### WHAT IS NEEDED
Would you reproduce the whole listing exactly, dropping any pictures it holds?
%%
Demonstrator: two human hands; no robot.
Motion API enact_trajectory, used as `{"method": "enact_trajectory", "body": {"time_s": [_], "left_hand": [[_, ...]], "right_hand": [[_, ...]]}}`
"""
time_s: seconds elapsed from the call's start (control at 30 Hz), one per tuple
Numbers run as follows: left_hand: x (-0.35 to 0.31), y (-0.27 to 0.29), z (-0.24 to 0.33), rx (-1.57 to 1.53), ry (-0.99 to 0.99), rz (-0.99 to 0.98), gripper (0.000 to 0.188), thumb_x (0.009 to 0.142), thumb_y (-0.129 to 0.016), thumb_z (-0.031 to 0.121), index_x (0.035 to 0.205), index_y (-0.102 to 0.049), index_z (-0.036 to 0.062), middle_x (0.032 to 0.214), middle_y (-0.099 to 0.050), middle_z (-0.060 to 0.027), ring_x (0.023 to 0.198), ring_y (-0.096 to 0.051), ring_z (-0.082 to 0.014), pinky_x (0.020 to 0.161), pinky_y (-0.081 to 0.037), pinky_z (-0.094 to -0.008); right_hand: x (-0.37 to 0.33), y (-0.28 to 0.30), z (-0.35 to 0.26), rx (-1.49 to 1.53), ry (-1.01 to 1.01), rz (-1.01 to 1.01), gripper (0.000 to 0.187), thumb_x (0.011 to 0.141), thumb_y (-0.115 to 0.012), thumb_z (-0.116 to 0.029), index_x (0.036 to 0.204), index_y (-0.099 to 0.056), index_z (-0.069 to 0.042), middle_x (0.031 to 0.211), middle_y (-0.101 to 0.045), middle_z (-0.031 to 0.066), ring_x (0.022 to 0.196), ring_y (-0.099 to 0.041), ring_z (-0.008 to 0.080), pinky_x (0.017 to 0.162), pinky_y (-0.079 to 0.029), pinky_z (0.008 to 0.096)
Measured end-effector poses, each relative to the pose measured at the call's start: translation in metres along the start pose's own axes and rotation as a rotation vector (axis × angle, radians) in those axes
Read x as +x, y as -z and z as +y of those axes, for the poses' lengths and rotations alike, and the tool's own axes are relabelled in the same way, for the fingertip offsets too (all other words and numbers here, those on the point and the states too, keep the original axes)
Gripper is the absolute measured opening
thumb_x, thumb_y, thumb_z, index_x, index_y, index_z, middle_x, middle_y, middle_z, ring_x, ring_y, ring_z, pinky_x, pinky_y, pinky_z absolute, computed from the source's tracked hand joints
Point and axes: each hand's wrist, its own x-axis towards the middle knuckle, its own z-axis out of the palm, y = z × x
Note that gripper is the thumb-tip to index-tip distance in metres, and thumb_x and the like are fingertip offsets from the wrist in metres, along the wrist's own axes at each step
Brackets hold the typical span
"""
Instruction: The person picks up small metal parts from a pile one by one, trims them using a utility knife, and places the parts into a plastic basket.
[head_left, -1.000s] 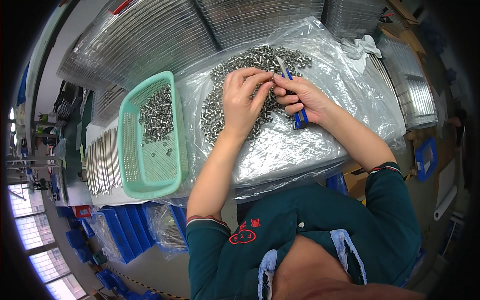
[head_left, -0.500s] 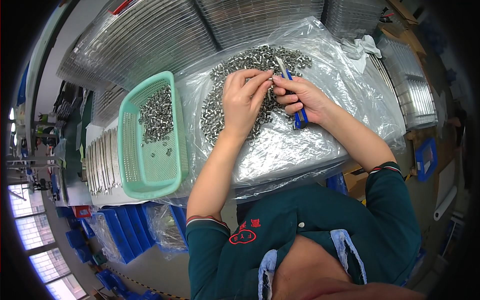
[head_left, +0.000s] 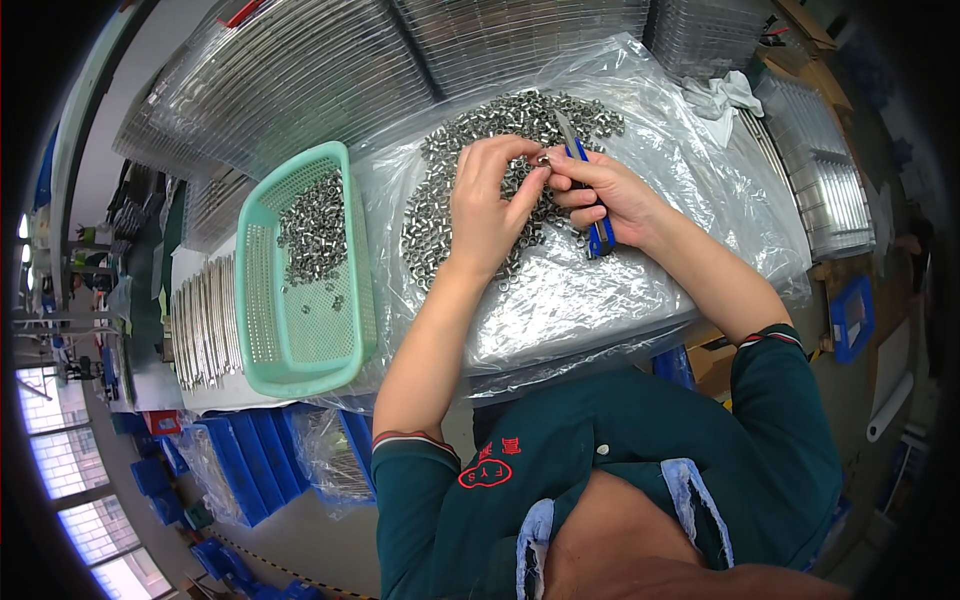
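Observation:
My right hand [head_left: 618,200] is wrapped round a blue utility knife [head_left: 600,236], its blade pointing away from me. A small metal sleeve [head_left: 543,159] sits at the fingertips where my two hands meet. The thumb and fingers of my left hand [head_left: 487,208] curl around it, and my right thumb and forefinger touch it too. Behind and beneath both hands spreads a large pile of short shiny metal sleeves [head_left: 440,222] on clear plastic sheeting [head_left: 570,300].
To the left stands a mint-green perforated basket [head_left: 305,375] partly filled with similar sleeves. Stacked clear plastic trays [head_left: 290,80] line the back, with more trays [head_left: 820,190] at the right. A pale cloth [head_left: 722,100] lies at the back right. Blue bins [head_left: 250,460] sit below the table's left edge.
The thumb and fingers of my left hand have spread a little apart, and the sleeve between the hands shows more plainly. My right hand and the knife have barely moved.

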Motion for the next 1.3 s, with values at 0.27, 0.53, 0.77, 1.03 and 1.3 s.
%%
### RESPONSE FOR THIS EXERCISE
Demonstrator: two human hands; no robot.
Motion API enact_trajectory, used as `{"method": "enact_trajectory", "body": {"time_s": [_], "left_hand": [[_, ...]], "right_hand": [[_, ...]]}}`
"""
time_s: seconds elapsed from the call's start (control at 30 Hz), one per tuple
Numbers run as follows: left_hand: x (-0.35 to 0.31), y (-0.27 to 0.29), z (-0.24 to 0.33), rx (-1.57 to 1.53), ry (-0.99 to 0.99), rz (-0.99 to 0.98), gripper (0.000 to 0.188), thumb_x (0.009 to 0.142), thumb_y (-0.129 to 0.016), thumb_z (-0.031 to 0.121), index_x (0.035 to 0.205), index_y (-0.102 to 0.049), index_z (-0.036 to 0.062), middle_x (0.032 to 0.214), middle_y (-0.099 to 0.050), middle_z (-0.060 to 0.027), ring_x (0.023 to 0.198), ring_y (-0.096 to 0.051), ring_z (-0.082 to 0.014), pinky_x (0.020 to 0.161), pinky_y (-0.081 to 0.037), pinky_z (-0.094 to -0.008); right_hand: x (-0.37 to 0.33), y (-0.28 to 0.30), z (-0.35 to 0.26), rx (-1.49 to 1.53), ry (-1.01 to 1.01), rz (-1.01 to 1.01), gripper (0.000 to 0.187), thumb_x (0.011 to 0.141), thumb_y (-0.115 to 0.012), thumb_z (-0.116 to 0.029), index_x (0.036 to 0.204), index_y (-0.099 to 0.056), index_z (-0.069 to 0.042), middle_x (0.031 to 0.211), middle_y (-0.101 to 0.045), middle_z (-0.031 to 0.066), ring_x (0.022 to 0.196), ring_y (-0.099 to 0.041), ring_z (-0.008 to 0.080), pinky_x (0.017 to 0.162), pinky_y (-0.079 to 0.029), pinky_z (0.008 to 0.096)
Measured end-effector poses, each relative to the pose measured at the call's start: translation in metres along the start pose's own axes and rotation as a rotation vector (axis × angle, radians) in those axes
Read x as +x, y as -z and z as +y of those axes, for the poses' lengths and rotations alike, and the tool's own axes are relabelled in the same way, for the fingertip offsets too (all other words and numbers here, those on the point and the states too, keep the original axes)
Gripper is the absolute measured opening
thumb_x, thumb_y, thumb_z, index_x, index_y, index_z, middle_x, middle_y, middle_z, ring_x, ring_y, ring_z, pinky_x, pinky_y, pinky_z absolute, computed from the source's tracked hand joints
Point and axes: each hand's wrist, its own x-axis towards the middle knuckle, its own z-axis out of the palm, y = z × x
Note that gripper is the thumb-tip to index-tip distance in metres, and thumb_x and the like are fingertip offsets from the wrist in metres, along the wrist's own axes at each step
Brackets hold the typical span
"""
Instruction: The person picks up small metal parts from a pile one by one, trims them using a utility knife, and places the parts into a plastic basket.
[head_left, -1.000s] 
[head_left, -0.500s] 
[head_left, +0.000s] 
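Observation:
My right hand [head_left: 618,200] is wrapped round a blue utility knife [head_left: 600,236], its blade pointing away from me. A small metal sleeve [head_left: 543,159] sits at the fingertips where my two hands meet. The thumb and fingers of my left hand [head_left: 487,208] curl around it, and my right thumb and forefinger touch it too. Behind and beneath both hands spreads a large pile of short shiny metal sleeves [head_left: 440,222] on clear plastic sheeting [head_left: 570,300].
To the left stands a mint-green perforated basket [head_left: 305,375] partly filled with similar sleeves. Stacked clear plastic trays [head_left: 290,80] line the back, with more trays [head_left: 820,190] at the right. A pale cloth [head_left: 722,100] lies at the back right. Blue bins [head_left: 250,460] sit below the table's left edge.
The thumb and fingers of my left hand have spread a little apart, and the sleeve between the hands shows more plainly. My right hand and the knife have barely moved.
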
Motion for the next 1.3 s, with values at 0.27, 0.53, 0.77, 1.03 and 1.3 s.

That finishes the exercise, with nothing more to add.